An Iranian tech site -- IT-Iran.com -- on Wednesday published the ILNA story, in which the chief operating officer at the government's information technology company said suspending Gmail "should be seen as an opportunity to guide the nations towards a national based e-mail system. Until we stop putting our trust in foreigners, we will not witness domestic technological progress, which means that we must trust the administration and the system."
"We have heard from users in Iran that they are having trouble accessing Gmail," Google said in a statement to CNN. "We can confirm a sharp drop in traffic and we have looked at our own networks and found that they are working properly.
"Whenever we encounter blocks in our services we try to resolve them as quickly as possibly because we strongly believe that people everywhere should have the ability to communicate freely online. Sadly, sometimes it is not within our control."
While Iranians have reported Gmail services being down for several days, it appeared that Yahoo and other e-mail services were still working late Wednesday. Accustomed to such blocks, Iranians have become savvy about alternative links allowing them to get around government filters so they can communicate via e-mail.
More ominously, human rights groups and opposition Web sites have reported widespread arrests targeting journalists.
According to the Paris-based journalism watchdog Reporters Without Borders, at least eight journalists were arrested Sunday and Monday, bringing the total number of reporters now in prison to at least 65.
"They have arrested everybody," said Nooshabeh Amiri, a journalist who fled Iran five years ago and now writes for the Persian Web site Rooz online from exile in Paris. Amiri said some of her former colleagues are trying to flee Iran.
"Just this morning I helped somebody leave through Iraq," she said.
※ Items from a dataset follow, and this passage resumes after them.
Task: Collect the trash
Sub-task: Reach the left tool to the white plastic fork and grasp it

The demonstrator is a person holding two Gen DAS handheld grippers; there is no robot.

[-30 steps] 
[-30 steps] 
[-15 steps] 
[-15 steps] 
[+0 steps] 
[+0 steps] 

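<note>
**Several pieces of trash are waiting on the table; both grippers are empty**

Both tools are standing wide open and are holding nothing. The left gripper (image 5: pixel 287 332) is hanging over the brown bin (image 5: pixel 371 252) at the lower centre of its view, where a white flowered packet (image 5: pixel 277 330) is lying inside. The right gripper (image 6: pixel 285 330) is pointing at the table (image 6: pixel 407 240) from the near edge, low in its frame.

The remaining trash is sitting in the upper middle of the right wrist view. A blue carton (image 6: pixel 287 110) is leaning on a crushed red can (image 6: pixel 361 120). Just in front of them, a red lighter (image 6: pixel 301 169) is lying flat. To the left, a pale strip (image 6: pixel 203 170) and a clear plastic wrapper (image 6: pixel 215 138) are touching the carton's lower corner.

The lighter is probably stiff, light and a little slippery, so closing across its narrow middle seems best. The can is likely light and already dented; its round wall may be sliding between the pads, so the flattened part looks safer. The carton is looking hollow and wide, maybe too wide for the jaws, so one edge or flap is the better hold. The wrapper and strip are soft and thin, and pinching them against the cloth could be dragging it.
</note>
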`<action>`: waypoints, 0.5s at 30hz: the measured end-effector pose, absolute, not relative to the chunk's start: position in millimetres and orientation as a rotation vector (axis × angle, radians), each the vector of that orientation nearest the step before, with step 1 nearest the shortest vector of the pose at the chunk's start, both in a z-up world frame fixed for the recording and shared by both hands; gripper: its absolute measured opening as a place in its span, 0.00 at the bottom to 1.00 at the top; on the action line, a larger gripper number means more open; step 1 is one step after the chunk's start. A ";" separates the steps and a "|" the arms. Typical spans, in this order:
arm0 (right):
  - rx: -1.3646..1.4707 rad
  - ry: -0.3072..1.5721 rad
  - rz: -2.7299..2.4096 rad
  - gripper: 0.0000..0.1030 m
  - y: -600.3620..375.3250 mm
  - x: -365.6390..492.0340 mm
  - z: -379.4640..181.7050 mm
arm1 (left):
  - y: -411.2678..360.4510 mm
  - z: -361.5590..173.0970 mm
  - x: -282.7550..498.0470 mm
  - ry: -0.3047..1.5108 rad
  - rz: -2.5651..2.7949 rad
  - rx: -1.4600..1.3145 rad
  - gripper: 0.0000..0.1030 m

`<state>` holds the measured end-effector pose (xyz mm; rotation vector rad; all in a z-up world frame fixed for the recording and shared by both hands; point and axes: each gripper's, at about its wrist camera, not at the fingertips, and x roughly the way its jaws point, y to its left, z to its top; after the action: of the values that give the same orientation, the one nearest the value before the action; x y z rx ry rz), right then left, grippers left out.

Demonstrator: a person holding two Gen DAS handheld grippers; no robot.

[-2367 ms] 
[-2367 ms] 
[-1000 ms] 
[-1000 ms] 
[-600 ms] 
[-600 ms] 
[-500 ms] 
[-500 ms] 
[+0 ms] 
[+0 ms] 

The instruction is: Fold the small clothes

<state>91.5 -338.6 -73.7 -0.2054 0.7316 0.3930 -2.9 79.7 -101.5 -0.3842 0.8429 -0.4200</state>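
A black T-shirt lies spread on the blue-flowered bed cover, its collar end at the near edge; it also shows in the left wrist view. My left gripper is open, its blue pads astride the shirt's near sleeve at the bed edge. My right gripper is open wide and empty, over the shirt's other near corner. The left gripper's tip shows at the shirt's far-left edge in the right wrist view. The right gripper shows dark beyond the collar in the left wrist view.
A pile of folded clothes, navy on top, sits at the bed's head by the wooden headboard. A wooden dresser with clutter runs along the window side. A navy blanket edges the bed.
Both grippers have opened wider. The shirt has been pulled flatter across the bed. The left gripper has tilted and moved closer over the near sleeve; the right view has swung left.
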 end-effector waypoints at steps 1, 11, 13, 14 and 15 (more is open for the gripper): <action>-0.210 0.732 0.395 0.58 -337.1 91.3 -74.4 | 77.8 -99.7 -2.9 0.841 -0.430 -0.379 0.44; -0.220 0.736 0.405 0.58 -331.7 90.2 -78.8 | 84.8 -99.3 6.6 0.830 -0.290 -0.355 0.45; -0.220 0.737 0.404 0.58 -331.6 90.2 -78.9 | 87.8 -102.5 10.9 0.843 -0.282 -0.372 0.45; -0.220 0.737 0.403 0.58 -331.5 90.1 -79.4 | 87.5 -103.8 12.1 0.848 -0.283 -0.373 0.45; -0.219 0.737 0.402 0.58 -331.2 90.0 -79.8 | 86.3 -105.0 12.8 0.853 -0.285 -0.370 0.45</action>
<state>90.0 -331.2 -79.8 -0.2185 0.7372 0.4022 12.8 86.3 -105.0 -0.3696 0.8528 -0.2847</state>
There were also reports that journalist trying to enter Iran this week have been denied visas by the government. CNN had requested a visa for a correspondent to cover the anniversary events in Iran and that application was denied.
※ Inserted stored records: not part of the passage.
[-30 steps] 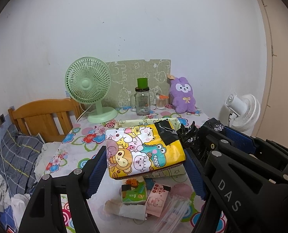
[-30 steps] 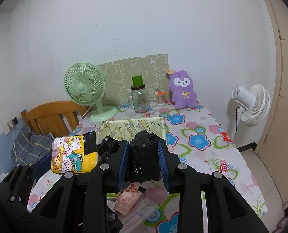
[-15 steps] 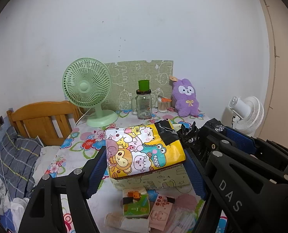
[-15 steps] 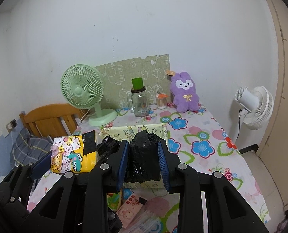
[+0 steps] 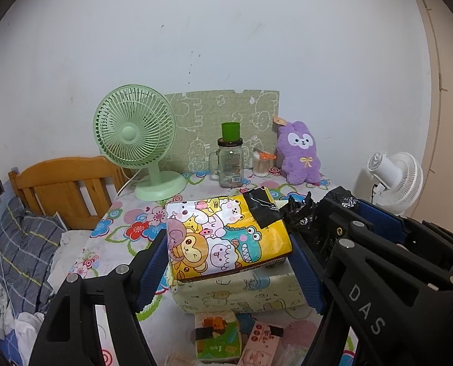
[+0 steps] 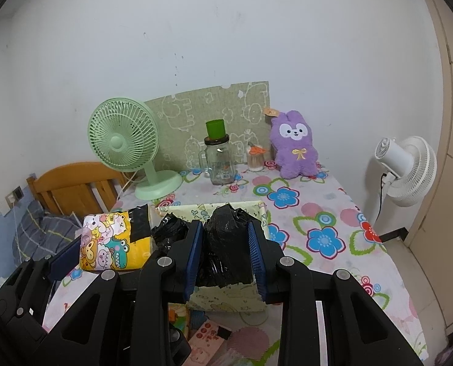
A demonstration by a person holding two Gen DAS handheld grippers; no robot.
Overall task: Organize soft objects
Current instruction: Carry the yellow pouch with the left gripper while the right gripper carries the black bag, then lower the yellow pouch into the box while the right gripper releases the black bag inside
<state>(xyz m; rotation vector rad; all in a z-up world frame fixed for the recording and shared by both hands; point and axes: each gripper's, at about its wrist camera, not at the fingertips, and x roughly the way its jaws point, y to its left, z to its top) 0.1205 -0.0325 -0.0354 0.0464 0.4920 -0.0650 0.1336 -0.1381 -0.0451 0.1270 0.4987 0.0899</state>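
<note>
Your left hand-held gripper (image 5: pixel 229 262) clamps the yellow cartoon-printed soft pack (image 5: pixel 226 238) above the pale yellow fabric box (image 5: pixel 241 292); your right hand-held gripper (image 6: pixel 225 254) pinches the crumpled black plastic bag (image 6: pixel 226 244).

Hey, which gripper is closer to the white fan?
Right. The right gripper, holding the black bag, is on the white fan's side; the left gripper, holding the yellow pack, is farther away.

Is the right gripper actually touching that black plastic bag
Touching. In the right wrist view, the right gripper has both blue pads pressed against the sides of the black plastic bag, squeezing it between them.
</note>
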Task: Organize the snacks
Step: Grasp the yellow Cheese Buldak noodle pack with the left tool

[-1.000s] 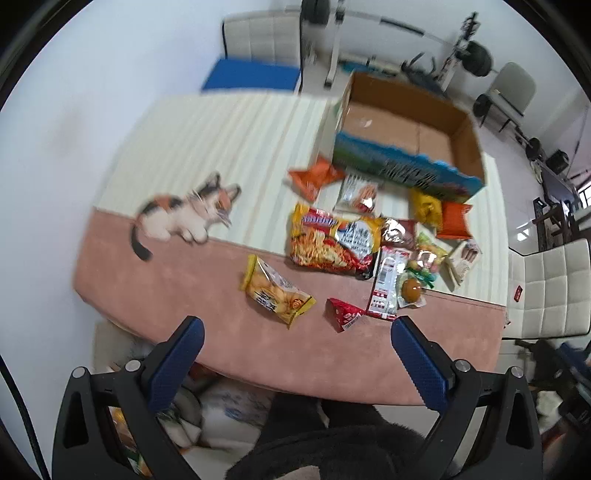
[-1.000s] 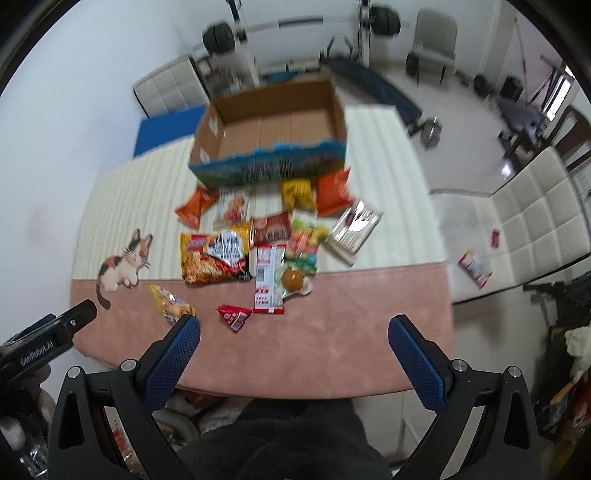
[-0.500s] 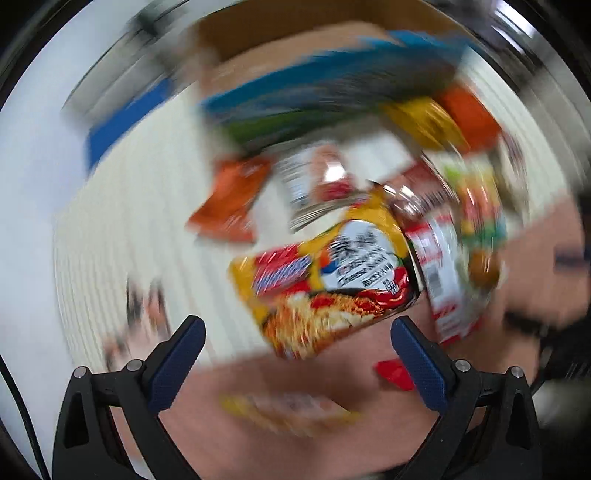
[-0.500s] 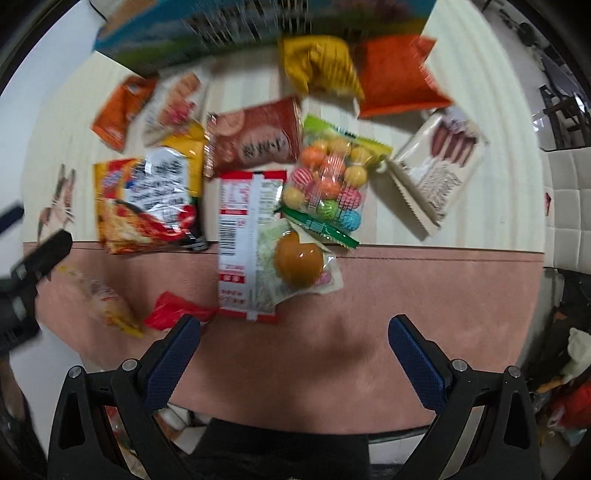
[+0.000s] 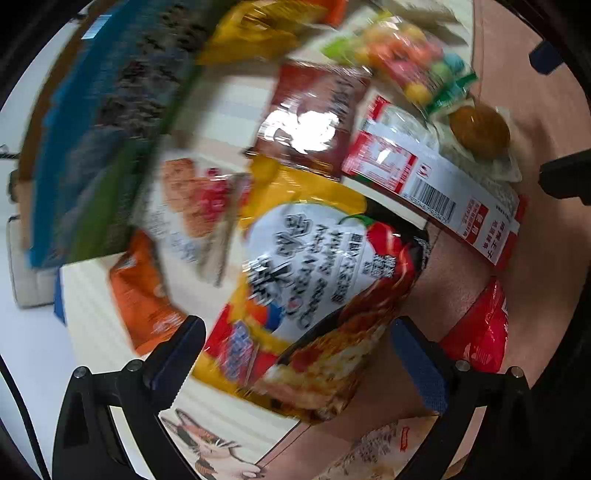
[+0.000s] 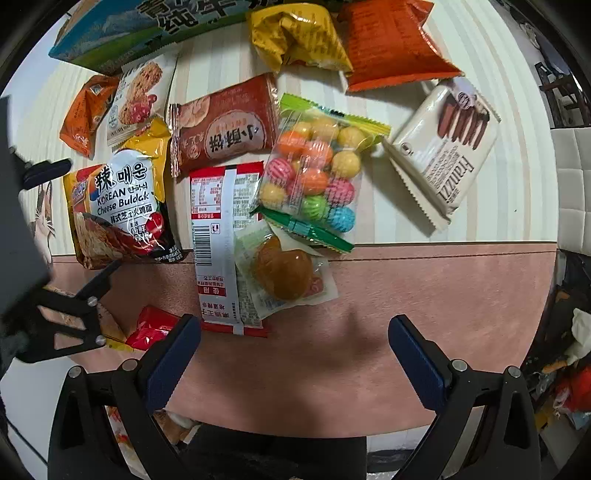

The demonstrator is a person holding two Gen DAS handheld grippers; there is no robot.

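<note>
the noodle pack (image 5: 314, 288) lies straight ahead of the left gripper (image 5: 295, 354), its near end sitting between the spread fingers, nothing pinched yet. its long axis runs roughly along the line of approach in the left wrist view, tilted a bit to the right, so the short width is what is spanned by the fingers. the left gripper is judged much the nearer to it; in the right wrist view the pack (image 6: 122, 206) is seen off to the left w/ the left gripper (image 6: 66, 225) right at its edge.

the right gripper (image 6: 291, 354) is held w/ fingers spread wide and empty over bare pink surface (image 6: 443, 295), just short of the red-white packet (image 6: 221, 243) and the wrapped bun (image 6: 284, 273).

readable writing: "korean cheese buldak" plus hangul and chinese on the noodle pack; "franzzi" on the cream wafer bag (image 6: 447, 147); a barcode and chinese text on the red-white packet; large chinese characters on the brown-red pastry pack (image 6: 229, 125) and on the blue carton (image 6: 155, 26) at the far edge. the candy ball bag (image 6: 317, 173) shows no legible label.
</note>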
Meanwhile, Iranian security officers have put out a steady drumbeat of warnings, announcing they will not tolerate opposition protesters during state-sponsored celebrations Thursday, the 31st anniversary of the foundation of the Islamic Republic of Iran.
"People's massive participation in 22 Bahman (February 11) rallies will thwart the plots hatched by the enemies to disturb the national ceremony, and enemies will have no opportunity for maneuvering and presenting themselves," Police Chief Brig. Gen. Ahmadi Moqaddam said, according to the state-backed Fars News Agency.
On January 28, authorities executed two opposition activists after convicting them of being "mohareb," or enemies of God.
On Tuesday, a court sentenced another activist to death. At least 10 opposition members now await execution.
"Our phones are strictly followed and controlled," said one young Iranian who participated in past protests, during a phone conversation from Tehran. Speaking on condition of anonymity, the Iranian said that for the first time the satellite television signals in his neighborhood had been jammed.